_Your objective_
For each line below, return an exact copy.

_Data below_
=-=-=-=-=
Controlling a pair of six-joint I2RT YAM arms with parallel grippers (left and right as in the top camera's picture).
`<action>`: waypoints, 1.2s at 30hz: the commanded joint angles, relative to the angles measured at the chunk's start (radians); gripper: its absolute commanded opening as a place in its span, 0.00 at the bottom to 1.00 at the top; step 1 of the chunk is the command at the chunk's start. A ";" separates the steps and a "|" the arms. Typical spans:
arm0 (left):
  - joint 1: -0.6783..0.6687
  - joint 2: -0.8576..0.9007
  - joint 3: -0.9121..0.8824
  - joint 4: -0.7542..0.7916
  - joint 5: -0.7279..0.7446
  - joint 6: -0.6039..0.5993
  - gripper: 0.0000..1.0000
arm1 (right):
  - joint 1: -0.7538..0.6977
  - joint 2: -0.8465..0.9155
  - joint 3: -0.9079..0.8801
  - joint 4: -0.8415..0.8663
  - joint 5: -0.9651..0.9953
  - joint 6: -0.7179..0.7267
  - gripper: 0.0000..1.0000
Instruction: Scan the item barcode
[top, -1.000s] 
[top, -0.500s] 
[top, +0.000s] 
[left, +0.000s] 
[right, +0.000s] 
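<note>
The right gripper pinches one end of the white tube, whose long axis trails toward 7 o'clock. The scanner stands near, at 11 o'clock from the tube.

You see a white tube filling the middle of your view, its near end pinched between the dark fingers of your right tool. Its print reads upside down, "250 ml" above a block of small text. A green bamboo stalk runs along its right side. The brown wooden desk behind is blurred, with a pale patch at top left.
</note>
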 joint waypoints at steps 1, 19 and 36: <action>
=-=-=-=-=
_Written response_
Controlling a pair of six-joint I2RT YAM arms with parallel grippers (left and right as in the top camera's picture).
`<action>`: waypoints, 1.2s at 30hz: the commanded joint angles, relative to the angles measured at the chunk's start (radians); gripper: its absolute commanded opening as a place in its span, 0.00 at the bottom to 1.00 at the top; step 1 of the chunk is the command at the chunk's start. A ";" separates the steps and a "|" the arms. Typical spans:
arm0 (left):
  - joint 1: -0.6783..0.6687
  - joint 2: -0.8576..0.9007
  - joint 3: -0.9121..0.8824
  - joint 4: -0.7542..0.7916
  - joint 5: -0.7279..0.7446
  - joint 6: -0.6039..0.5993
  - gripper: 0.0000..1.0000
arm1 (right):
  - joint 1: -0.7538..0.6977
  - joint 2: -0.8465..0.9155
  - joint 3: -0.9079..0.8801
  - joint 4: -0.8415..0.8663
  - joint 5: -0.9651..0.9953
  - joint 6: -0.7179..0.7267
  - gripper: 0.0000..1.0000
Instruction: Scan the item barcode
[top, -1.000s] 
[top, -0.500s] 
[top, +0.000s] 
[left, +0.000s] 
[right, +0.000s] 
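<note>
The right gripper pinches one end of the white tube, whose long axis trails toward 7 o'clock. The scanner stands near, at 11 o'clock from the tube.

You see a white tube filling the middle of your view, its near end pinched between the dark fingers of your right tool. Its print reads upside down, "250 ml" above a block of small text. A green bamboo stalk runs along its right side. The brown wooden desk behind is blurred, with a pale patch at top left.
</note>
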 joint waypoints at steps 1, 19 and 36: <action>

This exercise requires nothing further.